Work task:
Among the lines of the listing below, retype exactly those from the one containing "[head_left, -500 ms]" through the one containing "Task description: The", both included. Do not include pictures.

________________________________________

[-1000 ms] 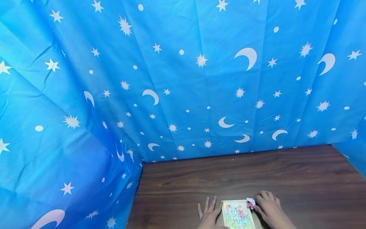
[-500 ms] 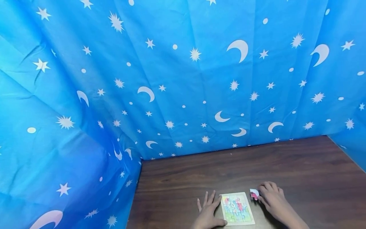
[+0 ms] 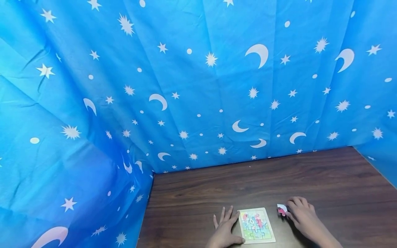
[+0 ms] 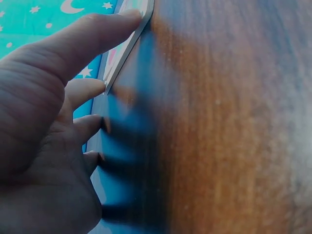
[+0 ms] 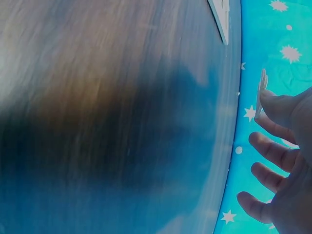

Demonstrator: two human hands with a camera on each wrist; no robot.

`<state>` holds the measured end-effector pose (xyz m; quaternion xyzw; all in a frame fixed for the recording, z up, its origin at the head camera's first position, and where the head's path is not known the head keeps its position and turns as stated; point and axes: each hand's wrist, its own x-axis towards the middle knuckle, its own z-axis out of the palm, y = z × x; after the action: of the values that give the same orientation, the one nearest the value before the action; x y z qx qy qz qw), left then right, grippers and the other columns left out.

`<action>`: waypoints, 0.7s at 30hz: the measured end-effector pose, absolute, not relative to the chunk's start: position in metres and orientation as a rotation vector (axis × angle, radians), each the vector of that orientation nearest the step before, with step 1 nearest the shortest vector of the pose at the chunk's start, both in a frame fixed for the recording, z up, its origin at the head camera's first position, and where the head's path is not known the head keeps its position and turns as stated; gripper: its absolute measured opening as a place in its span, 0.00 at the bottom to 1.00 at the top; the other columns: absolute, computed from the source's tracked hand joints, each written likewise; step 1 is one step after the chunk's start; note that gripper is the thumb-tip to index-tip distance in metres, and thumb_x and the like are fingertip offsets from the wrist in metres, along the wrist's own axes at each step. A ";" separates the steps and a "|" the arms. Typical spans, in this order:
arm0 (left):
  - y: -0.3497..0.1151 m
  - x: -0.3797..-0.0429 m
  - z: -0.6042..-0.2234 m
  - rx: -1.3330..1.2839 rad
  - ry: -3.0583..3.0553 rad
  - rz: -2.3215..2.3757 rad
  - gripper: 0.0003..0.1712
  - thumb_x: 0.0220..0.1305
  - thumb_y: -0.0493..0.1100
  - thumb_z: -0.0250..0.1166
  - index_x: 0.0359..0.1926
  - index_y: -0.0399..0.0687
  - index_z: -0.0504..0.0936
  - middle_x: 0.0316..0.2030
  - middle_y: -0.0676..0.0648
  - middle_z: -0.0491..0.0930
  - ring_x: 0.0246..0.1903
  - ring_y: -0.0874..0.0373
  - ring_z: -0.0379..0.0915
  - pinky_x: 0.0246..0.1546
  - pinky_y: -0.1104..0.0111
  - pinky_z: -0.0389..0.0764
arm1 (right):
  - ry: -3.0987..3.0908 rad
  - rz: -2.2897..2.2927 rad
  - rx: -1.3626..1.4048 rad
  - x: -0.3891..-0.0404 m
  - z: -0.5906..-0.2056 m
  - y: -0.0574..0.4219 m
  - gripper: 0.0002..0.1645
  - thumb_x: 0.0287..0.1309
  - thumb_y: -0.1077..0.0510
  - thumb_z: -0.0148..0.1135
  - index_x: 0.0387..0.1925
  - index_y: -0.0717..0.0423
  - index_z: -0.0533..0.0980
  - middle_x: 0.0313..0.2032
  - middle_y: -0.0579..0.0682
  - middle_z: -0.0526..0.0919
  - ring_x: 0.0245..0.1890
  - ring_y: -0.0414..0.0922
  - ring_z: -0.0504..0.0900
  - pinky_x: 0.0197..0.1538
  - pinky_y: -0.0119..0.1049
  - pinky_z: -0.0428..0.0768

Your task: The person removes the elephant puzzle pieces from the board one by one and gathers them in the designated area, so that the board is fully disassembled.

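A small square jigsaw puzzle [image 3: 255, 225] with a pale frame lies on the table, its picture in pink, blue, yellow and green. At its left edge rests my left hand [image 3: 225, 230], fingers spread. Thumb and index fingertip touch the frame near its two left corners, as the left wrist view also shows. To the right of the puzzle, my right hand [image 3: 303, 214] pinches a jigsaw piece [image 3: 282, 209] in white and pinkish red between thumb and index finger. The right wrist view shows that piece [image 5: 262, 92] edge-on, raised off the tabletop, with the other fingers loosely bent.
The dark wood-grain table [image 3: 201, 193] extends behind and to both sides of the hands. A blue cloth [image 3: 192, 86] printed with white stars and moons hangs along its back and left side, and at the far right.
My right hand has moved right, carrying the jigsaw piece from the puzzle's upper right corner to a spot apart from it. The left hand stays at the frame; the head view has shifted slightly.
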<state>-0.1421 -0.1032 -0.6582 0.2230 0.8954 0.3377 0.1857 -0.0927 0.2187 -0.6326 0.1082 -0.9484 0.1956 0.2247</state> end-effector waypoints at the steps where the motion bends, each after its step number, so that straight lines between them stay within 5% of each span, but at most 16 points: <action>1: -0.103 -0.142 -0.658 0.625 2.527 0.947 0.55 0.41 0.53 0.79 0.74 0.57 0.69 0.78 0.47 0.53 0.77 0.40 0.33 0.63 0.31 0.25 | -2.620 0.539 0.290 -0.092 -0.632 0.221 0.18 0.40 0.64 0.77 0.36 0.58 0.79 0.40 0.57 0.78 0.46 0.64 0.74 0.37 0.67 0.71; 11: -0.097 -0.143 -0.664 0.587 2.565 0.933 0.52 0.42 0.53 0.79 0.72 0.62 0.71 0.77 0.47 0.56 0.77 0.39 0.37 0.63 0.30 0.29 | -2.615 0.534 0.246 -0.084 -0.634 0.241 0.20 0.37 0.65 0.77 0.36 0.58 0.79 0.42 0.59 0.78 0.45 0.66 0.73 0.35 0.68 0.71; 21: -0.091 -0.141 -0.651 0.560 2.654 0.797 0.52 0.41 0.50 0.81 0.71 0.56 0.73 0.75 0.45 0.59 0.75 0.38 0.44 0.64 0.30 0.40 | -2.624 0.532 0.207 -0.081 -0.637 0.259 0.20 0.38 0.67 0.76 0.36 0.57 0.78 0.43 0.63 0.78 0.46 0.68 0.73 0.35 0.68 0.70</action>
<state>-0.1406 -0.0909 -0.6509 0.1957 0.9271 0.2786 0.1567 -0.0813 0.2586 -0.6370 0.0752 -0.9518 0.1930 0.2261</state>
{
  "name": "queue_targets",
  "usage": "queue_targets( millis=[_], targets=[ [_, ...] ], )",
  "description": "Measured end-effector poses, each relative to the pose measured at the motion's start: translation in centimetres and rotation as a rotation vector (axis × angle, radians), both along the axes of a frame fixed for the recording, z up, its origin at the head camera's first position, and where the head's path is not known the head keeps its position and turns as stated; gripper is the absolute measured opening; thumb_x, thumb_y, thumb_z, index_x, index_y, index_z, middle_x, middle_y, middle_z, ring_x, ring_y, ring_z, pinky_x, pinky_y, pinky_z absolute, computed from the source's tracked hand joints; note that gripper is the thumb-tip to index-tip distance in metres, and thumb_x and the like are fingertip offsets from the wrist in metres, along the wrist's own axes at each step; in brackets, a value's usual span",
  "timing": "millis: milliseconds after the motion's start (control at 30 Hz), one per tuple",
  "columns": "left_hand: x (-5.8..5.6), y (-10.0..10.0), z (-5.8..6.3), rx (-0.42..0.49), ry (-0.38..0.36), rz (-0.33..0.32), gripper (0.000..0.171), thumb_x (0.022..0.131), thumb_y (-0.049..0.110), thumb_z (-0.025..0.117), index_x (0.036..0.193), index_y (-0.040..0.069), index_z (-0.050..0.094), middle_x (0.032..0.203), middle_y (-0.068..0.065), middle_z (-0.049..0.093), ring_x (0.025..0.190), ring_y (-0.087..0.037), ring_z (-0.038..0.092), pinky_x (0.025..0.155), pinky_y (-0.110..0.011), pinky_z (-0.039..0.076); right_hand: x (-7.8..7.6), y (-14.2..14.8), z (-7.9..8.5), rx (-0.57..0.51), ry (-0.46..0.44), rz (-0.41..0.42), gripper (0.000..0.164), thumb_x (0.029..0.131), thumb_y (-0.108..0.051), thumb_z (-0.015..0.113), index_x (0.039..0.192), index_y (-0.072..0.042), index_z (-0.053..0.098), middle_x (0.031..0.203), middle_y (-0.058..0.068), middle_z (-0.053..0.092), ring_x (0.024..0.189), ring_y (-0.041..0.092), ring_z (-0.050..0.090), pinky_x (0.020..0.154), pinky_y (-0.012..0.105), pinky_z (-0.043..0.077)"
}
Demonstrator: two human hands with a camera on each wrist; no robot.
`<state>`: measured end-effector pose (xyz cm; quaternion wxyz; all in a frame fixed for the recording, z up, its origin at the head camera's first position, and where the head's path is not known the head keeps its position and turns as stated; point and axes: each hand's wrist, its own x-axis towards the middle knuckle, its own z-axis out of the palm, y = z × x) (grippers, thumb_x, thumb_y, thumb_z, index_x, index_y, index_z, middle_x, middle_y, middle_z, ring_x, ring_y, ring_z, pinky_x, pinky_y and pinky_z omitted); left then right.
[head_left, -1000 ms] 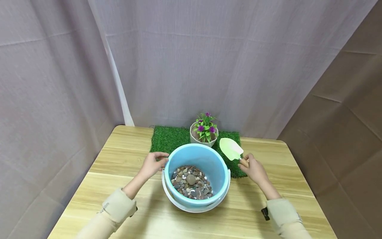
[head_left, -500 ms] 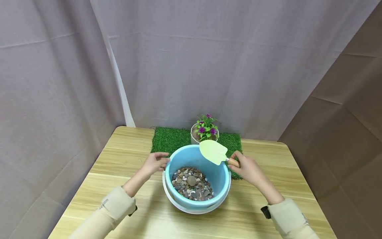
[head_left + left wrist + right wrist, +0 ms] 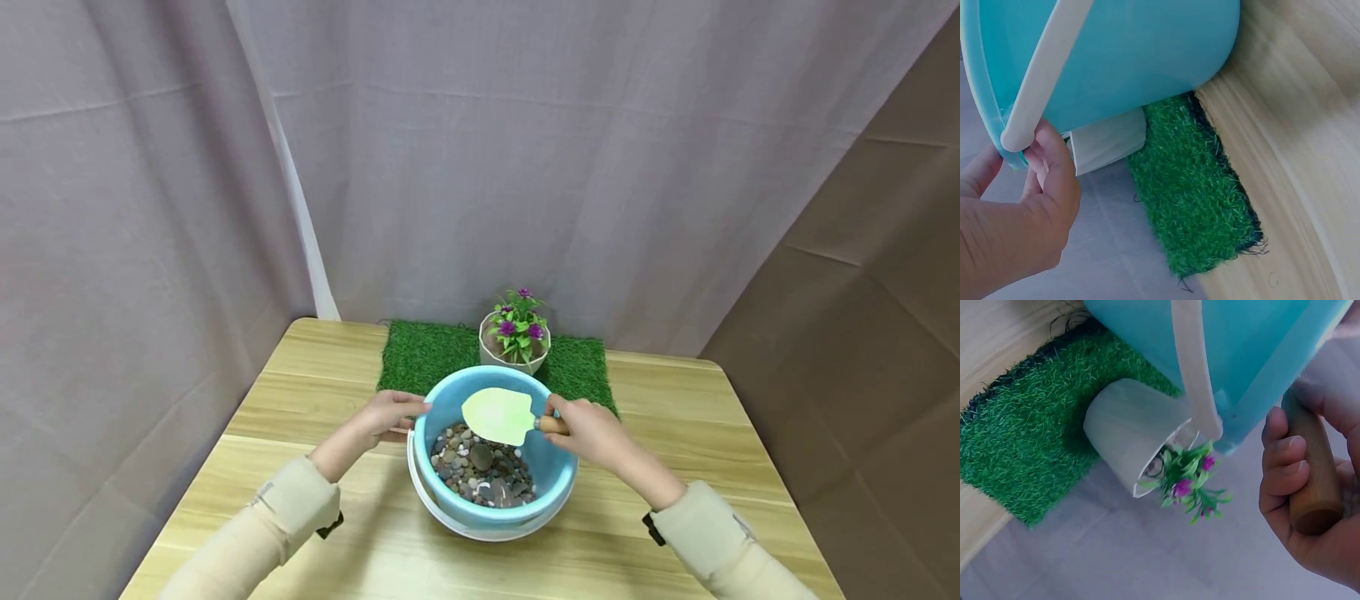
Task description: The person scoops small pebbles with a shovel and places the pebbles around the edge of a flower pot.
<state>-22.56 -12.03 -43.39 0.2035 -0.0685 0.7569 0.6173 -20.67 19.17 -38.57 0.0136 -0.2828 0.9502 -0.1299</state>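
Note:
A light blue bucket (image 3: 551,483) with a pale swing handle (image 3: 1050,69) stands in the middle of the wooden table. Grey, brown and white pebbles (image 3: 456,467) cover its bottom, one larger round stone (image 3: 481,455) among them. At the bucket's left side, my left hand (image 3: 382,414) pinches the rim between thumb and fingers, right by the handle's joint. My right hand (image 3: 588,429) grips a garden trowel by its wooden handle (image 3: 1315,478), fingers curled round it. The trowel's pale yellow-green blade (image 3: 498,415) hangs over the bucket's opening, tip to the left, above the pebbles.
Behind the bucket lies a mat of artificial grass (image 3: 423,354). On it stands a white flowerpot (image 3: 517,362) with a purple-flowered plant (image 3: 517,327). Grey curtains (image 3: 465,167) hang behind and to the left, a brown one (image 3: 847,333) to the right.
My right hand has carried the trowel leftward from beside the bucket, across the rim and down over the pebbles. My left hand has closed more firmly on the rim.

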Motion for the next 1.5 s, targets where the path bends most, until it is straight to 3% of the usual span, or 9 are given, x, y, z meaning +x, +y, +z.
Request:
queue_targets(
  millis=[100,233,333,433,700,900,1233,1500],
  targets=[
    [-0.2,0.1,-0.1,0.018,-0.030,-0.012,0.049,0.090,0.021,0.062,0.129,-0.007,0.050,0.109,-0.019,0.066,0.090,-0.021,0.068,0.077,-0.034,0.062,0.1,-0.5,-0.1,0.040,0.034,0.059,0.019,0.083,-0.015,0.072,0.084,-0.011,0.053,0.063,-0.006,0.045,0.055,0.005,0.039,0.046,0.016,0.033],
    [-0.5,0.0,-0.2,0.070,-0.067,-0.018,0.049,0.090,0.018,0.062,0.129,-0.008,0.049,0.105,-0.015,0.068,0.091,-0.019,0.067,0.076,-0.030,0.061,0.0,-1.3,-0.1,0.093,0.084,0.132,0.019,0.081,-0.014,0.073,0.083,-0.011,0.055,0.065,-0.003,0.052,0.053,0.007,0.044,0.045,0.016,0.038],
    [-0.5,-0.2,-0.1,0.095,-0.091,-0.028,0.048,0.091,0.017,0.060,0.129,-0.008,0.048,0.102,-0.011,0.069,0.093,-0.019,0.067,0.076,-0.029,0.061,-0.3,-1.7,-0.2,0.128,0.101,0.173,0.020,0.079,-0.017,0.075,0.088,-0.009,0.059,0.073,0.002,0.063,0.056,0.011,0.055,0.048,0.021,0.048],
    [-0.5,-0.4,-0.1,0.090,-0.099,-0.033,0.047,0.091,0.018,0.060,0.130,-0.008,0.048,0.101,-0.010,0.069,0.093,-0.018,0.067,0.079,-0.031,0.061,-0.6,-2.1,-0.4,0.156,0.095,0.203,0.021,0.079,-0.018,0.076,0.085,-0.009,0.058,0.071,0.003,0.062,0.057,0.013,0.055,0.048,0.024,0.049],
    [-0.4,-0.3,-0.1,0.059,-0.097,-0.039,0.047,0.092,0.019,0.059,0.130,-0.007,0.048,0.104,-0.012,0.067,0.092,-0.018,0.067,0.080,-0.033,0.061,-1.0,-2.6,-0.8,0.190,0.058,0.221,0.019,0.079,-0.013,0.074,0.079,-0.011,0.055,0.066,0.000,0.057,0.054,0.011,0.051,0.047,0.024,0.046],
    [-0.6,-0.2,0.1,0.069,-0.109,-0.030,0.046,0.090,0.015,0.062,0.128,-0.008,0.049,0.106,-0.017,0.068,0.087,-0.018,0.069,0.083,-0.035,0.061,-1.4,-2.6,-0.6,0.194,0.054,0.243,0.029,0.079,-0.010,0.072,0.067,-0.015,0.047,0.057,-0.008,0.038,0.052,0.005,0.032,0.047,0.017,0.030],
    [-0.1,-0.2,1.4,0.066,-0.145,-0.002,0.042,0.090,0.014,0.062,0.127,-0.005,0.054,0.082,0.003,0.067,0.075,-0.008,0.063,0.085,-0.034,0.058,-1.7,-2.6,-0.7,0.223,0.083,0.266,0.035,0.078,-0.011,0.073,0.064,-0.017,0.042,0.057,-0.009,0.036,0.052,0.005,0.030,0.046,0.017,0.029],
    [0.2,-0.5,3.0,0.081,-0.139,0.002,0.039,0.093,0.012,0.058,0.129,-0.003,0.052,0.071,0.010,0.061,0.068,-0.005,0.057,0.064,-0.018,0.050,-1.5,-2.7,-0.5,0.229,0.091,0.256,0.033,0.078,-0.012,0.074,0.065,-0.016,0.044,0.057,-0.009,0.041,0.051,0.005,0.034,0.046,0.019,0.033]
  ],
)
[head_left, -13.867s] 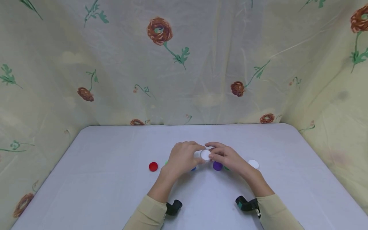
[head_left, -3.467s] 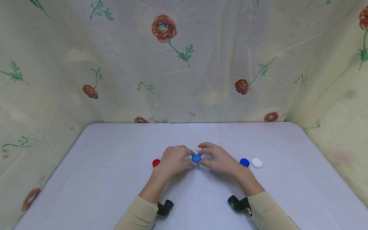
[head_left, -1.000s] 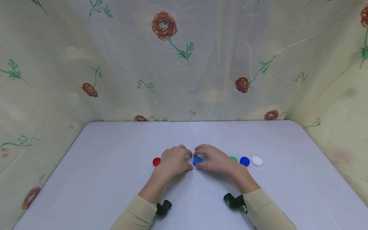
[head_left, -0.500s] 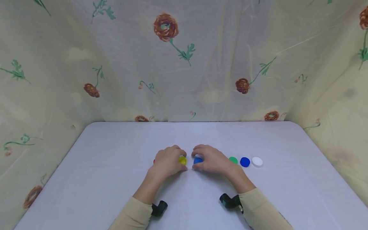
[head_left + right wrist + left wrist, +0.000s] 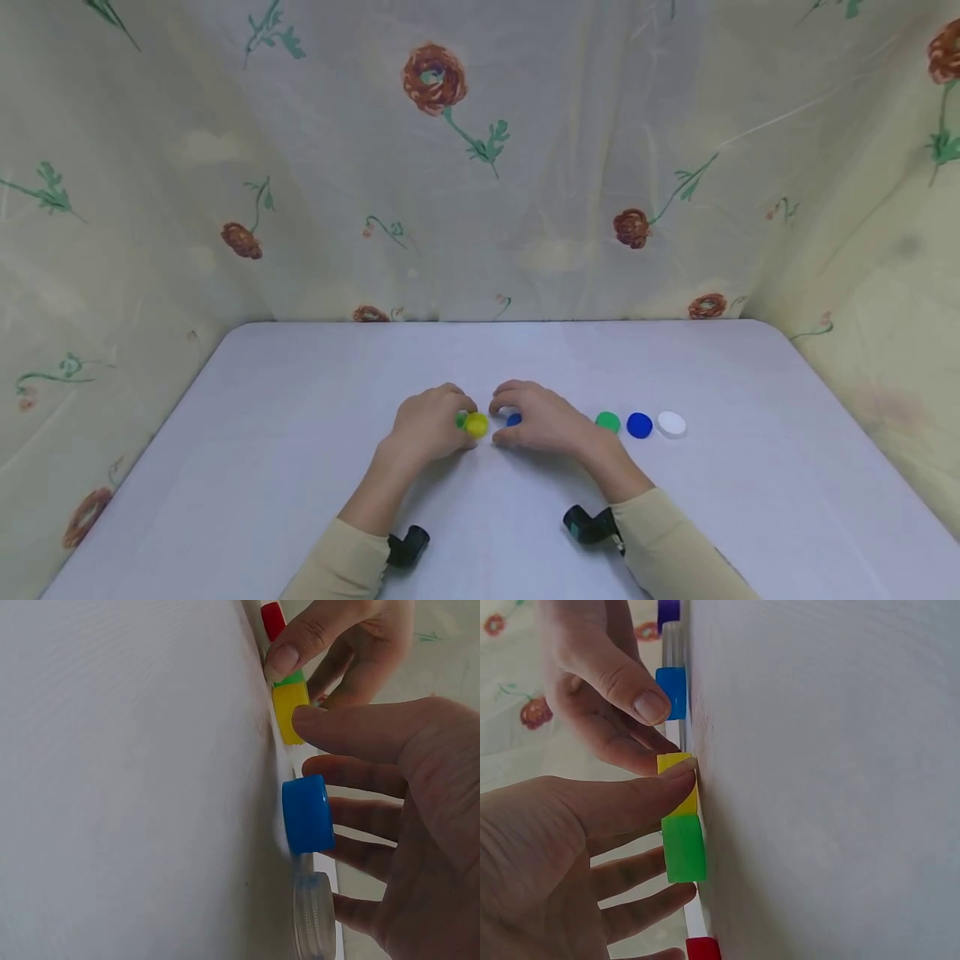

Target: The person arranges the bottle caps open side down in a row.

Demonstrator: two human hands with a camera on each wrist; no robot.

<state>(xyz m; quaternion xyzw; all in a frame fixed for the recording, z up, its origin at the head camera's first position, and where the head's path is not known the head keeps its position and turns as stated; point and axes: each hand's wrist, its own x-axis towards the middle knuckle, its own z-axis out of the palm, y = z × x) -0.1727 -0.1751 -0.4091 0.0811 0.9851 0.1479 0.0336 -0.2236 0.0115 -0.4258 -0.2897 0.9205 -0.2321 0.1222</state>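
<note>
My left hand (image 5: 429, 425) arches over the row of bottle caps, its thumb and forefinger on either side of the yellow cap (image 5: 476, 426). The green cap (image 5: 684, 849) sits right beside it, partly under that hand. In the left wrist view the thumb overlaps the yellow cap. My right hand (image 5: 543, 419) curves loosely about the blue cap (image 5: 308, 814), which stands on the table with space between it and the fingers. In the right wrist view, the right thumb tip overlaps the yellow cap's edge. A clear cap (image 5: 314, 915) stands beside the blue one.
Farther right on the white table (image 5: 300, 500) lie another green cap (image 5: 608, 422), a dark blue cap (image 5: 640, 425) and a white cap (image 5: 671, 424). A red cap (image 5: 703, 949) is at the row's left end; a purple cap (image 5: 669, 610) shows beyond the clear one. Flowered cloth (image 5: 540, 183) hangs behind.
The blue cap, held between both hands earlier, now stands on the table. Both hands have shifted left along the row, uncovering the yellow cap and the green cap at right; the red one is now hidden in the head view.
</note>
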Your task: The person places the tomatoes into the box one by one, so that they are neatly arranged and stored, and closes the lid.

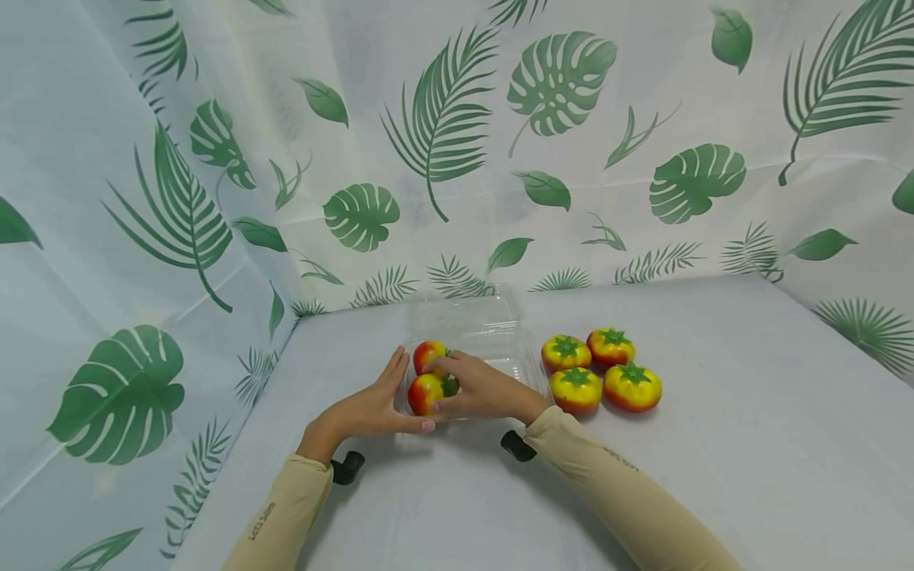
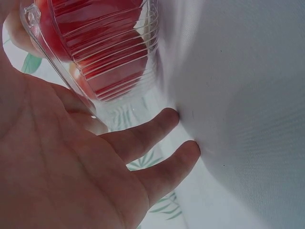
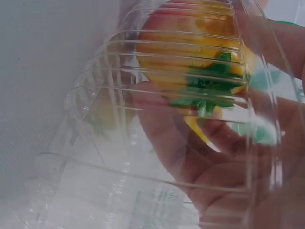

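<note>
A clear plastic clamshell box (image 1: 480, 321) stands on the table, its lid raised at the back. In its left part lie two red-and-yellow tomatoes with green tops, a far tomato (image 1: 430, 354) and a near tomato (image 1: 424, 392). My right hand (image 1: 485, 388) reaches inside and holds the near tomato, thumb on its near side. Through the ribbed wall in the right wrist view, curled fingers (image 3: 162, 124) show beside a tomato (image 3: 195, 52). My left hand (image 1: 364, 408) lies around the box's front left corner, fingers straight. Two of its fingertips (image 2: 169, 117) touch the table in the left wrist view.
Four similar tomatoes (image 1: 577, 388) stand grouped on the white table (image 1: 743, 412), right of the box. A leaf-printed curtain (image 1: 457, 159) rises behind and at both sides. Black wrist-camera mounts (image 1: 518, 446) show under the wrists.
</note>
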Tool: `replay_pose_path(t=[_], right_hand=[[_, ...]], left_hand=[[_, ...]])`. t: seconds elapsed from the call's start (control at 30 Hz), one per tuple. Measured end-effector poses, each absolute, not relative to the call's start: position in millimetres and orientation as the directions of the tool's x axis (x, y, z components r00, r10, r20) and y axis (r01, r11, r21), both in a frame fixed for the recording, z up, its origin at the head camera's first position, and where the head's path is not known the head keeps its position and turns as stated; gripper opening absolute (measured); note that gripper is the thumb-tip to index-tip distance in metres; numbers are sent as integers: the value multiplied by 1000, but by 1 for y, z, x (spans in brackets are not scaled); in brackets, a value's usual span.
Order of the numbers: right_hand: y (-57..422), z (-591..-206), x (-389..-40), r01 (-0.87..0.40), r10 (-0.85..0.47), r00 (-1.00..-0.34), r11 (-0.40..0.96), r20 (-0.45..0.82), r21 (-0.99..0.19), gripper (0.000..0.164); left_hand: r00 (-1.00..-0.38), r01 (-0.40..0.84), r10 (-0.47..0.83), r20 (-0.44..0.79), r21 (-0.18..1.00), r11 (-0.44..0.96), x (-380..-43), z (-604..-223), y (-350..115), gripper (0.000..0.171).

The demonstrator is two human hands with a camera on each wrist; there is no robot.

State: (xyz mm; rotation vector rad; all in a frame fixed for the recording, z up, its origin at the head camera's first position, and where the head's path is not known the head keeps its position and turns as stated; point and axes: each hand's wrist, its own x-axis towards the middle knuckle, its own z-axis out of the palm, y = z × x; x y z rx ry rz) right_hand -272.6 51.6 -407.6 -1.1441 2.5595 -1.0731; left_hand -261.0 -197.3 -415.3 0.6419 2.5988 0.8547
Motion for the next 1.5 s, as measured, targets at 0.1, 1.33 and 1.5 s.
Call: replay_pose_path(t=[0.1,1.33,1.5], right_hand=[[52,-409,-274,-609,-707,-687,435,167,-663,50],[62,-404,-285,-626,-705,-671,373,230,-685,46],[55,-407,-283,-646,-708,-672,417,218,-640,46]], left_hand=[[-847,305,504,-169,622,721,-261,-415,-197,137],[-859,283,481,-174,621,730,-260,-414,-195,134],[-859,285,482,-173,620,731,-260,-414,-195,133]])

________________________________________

Exercise result:
[head_left, -500 ms] 
[head_left + left wrist + right wrist, +0 ms] 
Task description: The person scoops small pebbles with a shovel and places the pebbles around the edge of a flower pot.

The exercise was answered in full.